Medvedev's gesture was no doubt motivated by a pertinent development threatening further competition to Russian interests: as long-time Central Asia observer Arkady Dubnov writes in Moscow News, plans are underway for a trip by Ukrainian President Viktor Yanukovych to come to Turkmenistan soon, on a date not yet scheduled. Ukraine announced that it was seeking a lower price for Russian gas, and also considering taking deliveries of Turkmen gas. Russia will make this concession only if Ukraine joins the Customs Union of Russia, Kazakhstan, and Belarus, and opens a pipeline to Russia. Yet talks between Medvedev and Yanukovych in Sochi on August 11 were inconclusive, and Gazprom's Aleksei Miller and Ukraine's minister of energy and the coal industry also failed to reach agreement, says Dubnov.
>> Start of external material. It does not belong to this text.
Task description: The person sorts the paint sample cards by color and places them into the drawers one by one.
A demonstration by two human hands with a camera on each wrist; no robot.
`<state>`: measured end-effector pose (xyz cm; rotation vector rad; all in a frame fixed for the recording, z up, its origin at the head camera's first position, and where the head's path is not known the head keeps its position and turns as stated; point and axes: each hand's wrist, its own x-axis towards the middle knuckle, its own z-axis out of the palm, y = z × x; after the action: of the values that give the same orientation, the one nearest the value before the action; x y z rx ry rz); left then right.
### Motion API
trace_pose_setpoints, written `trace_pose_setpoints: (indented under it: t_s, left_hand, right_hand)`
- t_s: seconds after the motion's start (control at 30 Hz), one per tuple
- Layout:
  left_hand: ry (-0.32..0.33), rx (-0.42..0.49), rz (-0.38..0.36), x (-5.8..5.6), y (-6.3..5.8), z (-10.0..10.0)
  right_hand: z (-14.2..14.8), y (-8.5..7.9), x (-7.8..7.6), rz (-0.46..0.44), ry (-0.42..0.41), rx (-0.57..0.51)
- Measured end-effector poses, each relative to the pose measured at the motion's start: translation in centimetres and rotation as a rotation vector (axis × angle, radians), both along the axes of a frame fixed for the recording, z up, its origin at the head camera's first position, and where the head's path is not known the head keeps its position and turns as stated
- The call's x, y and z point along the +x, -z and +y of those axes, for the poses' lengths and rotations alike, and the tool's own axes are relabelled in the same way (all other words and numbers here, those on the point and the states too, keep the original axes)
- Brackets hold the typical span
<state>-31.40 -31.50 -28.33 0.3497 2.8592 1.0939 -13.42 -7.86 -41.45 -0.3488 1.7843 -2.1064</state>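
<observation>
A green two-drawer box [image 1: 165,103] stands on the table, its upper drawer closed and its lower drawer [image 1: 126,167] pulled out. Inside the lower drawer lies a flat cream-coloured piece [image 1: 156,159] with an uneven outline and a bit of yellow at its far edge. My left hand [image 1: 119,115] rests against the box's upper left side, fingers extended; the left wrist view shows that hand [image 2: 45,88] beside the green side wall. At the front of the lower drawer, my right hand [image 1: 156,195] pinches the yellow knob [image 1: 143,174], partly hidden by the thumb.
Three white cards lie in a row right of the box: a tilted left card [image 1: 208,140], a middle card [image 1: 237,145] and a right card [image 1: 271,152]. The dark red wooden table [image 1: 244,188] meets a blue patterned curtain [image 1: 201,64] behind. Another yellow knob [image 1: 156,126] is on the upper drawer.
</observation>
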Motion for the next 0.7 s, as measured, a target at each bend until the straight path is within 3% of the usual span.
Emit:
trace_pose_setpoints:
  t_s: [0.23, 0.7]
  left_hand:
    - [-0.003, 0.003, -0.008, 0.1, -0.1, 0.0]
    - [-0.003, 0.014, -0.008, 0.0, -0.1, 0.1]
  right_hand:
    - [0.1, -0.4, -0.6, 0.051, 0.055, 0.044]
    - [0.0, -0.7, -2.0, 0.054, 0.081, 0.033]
Meanwhile, Turkmen Foreign Minister Rashid Meredov travelled to see Yanukovych while he was vacationing in the Crimea on August 17. He then met with Ukrainian Prime Minister Mykola Azarov who discussed re-starting deliveries of Turkmen gas to Ukraine through existing routes and through building a Caspian-Black Sea pipeline system. Ukrainian Foreign Minister Viktor Mayko also led a delegation to Ashgabat for talks this week.
This current state of play -- where Russia is trying to stop Ukraine from playing its Turkmenistan card and Kiev is trying to get a better deal with Moscow -- means that Ashgabat is in a good position to bargain hard with Moscow to gain concessions -- and even revenge, says Dubnov. Ashgabat's relations with Ukraine are cordial, although marred in the past over construction disputes; Ukraine has turned to Turkmenistan in the past when undergoing price disputes with Russia, which led to Moscow turning off the gas in 2006. It's not clear Kiev will really go through with any deal with Ashgabat, and may only be trying to put pressure on the Kremlin; it's possible that more talks will be held at the CIS anniversary summit next week in Tajikistan, and Yanukhovich may combine a trip to Ashgabat with his trip to Dushanbe.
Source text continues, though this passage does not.